### EXERCISE PROMPT
Give an exact copy of the lines from the beginning of the listing below to the "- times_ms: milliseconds" line, inclusive.

### THE RECORDS
⟨

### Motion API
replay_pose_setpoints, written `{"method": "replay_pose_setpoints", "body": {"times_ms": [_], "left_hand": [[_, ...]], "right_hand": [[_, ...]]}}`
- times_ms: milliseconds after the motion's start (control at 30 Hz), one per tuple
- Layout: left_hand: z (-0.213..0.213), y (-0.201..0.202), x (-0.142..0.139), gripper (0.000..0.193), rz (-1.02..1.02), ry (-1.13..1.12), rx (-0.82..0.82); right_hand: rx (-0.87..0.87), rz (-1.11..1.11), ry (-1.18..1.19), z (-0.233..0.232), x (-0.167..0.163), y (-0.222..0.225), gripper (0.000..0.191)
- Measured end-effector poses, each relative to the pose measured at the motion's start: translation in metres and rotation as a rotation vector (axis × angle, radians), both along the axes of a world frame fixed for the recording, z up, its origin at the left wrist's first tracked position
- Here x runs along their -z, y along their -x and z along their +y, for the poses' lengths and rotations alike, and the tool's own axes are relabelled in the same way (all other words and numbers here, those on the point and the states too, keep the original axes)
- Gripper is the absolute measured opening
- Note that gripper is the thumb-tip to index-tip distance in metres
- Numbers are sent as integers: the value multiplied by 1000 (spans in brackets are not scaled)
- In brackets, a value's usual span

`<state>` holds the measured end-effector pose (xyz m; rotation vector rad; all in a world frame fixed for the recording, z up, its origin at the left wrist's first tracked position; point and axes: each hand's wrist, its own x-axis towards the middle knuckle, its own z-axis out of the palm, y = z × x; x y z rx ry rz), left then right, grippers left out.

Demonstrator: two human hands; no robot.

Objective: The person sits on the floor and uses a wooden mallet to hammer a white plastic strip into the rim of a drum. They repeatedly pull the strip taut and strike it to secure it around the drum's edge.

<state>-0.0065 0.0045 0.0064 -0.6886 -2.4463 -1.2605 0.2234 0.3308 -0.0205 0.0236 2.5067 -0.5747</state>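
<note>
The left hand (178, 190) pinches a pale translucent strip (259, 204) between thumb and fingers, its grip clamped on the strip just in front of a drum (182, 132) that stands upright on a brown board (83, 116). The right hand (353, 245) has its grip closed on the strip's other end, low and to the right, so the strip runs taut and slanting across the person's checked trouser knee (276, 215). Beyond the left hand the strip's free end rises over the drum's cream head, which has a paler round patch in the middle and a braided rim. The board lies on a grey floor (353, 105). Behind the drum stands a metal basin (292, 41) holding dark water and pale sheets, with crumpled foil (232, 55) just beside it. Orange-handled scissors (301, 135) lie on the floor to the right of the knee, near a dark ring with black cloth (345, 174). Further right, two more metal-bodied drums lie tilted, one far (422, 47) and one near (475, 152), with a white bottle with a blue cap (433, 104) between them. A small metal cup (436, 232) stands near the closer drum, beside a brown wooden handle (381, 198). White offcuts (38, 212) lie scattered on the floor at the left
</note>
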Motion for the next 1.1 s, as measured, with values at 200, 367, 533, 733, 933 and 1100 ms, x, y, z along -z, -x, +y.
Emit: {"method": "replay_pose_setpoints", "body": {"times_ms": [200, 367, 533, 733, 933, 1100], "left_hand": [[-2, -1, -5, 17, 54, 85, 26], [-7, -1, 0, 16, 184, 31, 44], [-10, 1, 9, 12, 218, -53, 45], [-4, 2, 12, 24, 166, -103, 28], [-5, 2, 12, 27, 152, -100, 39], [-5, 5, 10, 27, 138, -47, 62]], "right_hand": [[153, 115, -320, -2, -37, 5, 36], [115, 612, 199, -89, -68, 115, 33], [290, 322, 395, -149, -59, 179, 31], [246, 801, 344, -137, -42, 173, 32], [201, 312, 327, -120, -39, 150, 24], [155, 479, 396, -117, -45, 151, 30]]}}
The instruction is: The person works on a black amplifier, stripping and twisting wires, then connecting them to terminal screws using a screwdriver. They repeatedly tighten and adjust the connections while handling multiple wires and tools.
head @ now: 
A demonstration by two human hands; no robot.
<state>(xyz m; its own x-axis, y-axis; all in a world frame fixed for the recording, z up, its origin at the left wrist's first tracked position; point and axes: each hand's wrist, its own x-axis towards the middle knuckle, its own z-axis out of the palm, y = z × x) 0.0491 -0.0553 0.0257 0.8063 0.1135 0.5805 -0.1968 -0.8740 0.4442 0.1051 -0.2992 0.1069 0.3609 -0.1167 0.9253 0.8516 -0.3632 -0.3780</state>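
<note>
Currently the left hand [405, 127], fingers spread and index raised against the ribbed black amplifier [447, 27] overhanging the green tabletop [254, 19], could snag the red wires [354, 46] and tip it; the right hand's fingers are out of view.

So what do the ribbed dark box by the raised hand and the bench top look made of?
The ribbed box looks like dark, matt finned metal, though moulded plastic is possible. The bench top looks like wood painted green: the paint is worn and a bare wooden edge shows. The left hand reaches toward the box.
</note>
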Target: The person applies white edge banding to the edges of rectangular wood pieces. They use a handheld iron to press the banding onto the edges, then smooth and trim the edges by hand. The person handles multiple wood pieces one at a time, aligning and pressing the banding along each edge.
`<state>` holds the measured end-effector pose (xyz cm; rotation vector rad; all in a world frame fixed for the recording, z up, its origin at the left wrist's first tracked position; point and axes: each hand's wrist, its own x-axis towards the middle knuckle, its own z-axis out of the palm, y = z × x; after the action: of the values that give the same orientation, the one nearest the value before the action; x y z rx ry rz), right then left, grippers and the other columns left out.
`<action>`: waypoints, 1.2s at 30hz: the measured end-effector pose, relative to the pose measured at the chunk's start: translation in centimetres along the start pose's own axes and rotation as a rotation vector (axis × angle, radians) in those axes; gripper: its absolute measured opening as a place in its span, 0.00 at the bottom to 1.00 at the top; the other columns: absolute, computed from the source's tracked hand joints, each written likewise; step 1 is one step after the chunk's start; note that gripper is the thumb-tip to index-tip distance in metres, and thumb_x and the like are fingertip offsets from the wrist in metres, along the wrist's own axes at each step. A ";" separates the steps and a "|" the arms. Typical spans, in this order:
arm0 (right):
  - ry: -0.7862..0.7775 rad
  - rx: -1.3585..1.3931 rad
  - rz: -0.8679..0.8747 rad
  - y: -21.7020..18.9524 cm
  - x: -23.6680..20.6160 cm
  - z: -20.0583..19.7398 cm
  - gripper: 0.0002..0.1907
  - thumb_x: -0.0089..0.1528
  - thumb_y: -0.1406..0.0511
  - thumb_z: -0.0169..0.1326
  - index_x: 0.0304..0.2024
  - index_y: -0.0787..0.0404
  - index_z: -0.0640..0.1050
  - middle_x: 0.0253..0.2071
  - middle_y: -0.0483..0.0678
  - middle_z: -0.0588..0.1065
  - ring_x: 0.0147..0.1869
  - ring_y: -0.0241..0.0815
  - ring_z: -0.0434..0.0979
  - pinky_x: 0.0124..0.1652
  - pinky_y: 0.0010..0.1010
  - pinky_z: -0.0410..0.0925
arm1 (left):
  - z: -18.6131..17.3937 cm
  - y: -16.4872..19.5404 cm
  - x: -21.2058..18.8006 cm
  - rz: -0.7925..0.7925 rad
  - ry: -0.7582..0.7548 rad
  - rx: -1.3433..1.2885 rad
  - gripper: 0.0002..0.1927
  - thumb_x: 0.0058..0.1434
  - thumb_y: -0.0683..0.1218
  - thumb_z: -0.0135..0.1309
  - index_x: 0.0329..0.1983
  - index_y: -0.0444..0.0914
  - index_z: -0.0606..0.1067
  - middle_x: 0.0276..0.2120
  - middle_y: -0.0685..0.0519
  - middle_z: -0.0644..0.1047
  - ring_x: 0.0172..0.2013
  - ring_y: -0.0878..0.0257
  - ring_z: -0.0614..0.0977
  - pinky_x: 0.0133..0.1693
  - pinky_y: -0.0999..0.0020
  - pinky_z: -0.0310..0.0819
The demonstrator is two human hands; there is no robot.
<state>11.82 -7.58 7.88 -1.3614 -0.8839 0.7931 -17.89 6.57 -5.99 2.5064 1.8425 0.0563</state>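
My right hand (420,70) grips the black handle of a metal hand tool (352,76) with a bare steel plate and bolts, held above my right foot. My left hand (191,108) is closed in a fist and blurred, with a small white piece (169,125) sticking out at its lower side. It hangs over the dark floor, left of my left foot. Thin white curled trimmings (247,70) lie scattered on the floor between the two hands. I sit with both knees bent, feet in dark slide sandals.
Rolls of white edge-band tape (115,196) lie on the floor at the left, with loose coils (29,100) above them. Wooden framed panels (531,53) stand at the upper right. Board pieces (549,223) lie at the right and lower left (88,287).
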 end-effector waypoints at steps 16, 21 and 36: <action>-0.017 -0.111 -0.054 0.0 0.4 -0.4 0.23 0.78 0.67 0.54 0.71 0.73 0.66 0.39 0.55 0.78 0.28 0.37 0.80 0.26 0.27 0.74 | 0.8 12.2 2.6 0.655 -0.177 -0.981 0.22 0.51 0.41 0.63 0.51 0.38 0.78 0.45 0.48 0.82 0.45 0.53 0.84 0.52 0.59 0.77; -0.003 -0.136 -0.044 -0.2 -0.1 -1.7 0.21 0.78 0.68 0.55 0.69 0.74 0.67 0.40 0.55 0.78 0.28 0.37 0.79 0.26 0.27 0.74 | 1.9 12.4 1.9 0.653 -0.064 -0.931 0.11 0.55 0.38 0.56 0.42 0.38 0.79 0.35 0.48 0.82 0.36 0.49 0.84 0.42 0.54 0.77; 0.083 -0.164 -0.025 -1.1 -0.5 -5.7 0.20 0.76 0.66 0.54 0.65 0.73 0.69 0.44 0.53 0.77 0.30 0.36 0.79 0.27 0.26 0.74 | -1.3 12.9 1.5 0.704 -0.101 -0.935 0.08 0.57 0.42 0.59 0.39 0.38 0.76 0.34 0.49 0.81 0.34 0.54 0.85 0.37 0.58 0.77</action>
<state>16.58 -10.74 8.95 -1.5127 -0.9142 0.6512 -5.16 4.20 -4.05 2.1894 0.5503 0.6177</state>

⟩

### ANSWER TO THE PROBLEM
### Motion API
replay_pose_setpoints, written `{"method": "replay_pose_setpoints", "body": {"times_ms": [_], "left_hand": [[_, ...]], "right_hand": [[_, ...]]}}`
- times_ms: milliseconds after the motion's start (control at 30 Hz), one per tuple

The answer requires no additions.